● THE INPUT:
== Segment start ==

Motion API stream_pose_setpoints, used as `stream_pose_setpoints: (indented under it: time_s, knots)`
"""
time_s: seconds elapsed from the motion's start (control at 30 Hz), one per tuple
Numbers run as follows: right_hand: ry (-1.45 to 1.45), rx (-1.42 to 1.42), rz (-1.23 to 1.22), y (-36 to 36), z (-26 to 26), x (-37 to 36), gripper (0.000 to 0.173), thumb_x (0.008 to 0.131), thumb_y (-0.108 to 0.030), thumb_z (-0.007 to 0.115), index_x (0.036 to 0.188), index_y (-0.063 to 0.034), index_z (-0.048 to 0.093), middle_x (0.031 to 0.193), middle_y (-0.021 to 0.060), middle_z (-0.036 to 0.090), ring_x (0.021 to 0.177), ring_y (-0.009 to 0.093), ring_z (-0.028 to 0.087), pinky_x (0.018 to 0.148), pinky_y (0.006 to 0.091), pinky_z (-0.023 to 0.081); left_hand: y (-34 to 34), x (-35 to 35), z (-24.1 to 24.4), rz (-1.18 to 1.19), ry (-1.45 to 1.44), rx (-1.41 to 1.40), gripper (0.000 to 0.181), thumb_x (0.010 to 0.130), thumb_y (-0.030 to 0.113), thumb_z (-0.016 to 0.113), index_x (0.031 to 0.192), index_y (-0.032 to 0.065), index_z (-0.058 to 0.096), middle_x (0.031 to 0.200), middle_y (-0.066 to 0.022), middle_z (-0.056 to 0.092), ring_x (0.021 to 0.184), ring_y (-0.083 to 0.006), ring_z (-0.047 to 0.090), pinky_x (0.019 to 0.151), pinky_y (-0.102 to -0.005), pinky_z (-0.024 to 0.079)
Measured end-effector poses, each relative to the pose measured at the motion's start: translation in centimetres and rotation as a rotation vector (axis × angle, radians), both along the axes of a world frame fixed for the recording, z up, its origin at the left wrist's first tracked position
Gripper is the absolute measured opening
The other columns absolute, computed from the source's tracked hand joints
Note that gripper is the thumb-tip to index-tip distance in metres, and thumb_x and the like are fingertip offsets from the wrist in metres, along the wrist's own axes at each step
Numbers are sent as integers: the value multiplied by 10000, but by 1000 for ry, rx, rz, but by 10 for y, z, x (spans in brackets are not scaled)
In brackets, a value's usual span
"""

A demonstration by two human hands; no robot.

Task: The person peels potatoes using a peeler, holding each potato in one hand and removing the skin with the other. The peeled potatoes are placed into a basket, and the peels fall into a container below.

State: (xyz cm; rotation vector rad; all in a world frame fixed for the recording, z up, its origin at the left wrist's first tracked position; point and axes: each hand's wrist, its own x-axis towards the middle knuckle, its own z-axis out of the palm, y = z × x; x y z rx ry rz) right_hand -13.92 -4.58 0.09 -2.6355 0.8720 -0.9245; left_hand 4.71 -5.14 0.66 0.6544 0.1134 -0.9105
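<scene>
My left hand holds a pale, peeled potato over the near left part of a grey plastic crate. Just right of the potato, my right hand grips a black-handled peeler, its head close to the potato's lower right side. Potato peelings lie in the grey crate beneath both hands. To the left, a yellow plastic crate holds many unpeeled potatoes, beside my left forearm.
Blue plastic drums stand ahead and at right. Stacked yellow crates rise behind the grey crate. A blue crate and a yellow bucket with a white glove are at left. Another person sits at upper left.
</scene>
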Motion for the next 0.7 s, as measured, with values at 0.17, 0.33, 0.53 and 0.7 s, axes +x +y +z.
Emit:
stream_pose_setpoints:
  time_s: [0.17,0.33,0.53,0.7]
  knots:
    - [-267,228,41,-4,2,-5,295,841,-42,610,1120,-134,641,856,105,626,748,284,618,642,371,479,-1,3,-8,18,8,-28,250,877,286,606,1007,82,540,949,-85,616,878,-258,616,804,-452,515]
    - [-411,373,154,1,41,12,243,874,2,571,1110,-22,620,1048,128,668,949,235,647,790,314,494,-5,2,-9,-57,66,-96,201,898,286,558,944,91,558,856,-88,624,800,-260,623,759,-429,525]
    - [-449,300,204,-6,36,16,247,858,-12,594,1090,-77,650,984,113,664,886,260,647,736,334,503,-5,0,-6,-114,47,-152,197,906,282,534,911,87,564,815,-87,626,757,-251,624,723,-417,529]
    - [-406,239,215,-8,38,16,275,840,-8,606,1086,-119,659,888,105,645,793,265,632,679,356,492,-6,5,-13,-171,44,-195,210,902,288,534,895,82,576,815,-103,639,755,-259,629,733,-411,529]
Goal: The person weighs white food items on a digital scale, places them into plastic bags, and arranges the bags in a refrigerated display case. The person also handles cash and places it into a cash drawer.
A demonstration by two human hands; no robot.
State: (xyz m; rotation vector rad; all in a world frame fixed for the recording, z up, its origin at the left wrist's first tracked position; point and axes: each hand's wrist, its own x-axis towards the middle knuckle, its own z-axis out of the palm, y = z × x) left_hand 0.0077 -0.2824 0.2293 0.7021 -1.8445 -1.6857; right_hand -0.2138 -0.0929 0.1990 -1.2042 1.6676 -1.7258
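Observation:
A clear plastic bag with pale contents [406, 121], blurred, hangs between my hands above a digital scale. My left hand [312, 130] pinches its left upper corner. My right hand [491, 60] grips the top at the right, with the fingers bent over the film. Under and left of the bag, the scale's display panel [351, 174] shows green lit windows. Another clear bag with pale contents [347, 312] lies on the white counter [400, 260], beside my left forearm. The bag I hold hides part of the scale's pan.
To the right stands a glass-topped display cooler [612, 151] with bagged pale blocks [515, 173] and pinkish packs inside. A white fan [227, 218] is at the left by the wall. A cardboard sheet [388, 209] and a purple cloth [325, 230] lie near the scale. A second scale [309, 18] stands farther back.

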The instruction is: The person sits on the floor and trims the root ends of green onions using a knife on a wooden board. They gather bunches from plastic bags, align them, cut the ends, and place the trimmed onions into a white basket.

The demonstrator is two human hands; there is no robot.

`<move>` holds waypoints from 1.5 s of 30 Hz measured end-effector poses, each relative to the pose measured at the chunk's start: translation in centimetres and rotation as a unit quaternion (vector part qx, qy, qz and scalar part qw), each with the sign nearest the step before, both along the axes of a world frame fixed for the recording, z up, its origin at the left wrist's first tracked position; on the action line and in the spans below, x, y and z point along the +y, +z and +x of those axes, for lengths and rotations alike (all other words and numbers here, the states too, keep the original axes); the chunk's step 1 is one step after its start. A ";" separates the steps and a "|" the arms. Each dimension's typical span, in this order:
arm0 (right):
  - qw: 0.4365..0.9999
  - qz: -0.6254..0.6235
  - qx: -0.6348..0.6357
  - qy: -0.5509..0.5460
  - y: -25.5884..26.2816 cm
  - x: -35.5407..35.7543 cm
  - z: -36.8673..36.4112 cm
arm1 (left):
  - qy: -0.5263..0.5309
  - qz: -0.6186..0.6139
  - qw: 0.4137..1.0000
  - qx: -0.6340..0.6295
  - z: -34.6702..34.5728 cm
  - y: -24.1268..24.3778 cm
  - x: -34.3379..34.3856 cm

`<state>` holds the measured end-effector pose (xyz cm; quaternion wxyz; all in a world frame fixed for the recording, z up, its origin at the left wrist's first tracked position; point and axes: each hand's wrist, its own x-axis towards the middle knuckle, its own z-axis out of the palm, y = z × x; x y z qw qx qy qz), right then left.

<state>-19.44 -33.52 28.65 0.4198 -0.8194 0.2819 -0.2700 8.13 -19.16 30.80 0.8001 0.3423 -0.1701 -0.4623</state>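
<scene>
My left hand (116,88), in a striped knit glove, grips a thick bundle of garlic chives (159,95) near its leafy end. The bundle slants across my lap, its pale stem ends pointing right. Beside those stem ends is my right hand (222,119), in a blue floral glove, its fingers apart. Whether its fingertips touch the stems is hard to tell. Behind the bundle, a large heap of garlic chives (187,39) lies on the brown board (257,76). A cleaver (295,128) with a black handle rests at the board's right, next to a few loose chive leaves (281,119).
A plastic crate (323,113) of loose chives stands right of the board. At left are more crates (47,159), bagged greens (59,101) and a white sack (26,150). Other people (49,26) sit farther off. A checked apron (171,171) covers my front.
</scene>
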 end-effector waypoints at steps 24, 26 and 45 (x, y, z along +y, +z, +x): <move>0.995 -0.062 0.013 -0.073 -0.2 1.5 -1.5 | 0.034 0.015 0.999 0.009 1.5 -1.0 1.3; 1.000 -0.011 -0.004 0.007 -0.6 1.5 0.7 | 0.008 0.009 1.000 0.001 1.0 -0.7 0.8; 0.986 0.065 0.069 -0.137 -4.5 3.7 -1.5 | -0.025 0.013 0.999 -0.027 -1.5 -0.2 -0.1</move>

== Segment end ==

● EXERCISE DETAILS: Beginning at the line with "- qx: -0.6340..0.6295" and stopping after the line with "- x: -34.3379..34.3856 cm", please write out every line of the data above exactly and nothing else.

● ANSWER FOR THE TASK:
  - qx: -0.6340..0.6295
  - z: -34.6702..34.5728 cm
  - y: -24.1268..24.3778 cm
  - x: -34.3379..34.3856 cm

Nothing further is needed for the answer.